Another story in Pacific Today said Forest Grove “got more than its share of ash” from the eruptions of May 25 and June 12.
“For several days many people in Forest Grove wore face masks and turned on their car headlights during the day. With an accumulation of up to about 3/8ths of an inch of ash, the campus looked as if it had been hit with a giant bucket of white dust.”
The first task for maintenance workers and those pressed into service to help them was hosing off the driveways and sidewalks. It’s not as simple as it sounds.
Debra Carline ’80, who lived in Forest Grove with her husband Dennis Carline ’79, said the cleanup was messy.

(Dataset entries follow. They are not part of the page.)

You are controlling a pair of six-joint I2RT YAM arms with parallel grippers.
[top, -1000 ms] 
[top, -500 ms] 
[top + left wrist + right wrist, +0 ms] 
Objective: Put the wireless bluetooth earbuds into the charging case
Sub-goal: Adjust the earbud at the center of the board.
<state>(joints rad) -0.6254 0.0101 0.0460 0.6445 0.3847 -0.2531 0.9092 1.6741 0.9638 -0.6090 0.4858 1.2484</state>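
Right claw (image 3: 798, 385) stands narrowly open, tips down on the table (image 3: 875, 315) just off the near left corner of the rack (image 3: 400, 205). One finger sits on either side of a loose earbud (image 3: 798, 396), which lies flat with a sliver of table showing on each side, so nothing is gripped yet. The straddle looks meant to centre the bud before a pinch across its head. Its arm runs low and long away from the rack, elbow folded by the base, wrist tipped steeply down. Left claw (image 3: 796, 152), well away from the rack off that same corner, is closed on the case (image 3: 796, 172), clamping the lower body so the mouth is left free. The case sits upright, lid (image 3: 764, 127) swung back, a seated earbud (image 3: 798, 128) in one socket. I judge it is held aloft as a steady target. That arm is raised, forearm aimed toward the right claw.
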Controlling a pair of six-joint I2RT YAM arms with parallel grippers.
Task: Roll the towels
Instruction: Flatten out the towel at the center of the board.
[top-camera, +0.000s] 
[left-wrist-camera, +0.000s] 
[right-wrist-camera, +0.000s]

“Washing the windows off was the wrong thing to do,” she said. “It’s like mud.”
Carline said it is striking that the graduating class of 2020 is following along with its own extraordinary Commencement season 40 years later. Due to restrictions around the COVID-19 pandemic, Pacific’s graduating students, families and friends are unable to gather in person for the traditional ceremonies, and the university is marking the occasion with virtual ceremonies now available on YouTube, until in-person gatherings are possible.
But, Carline said, things worked out for the Class of 1980.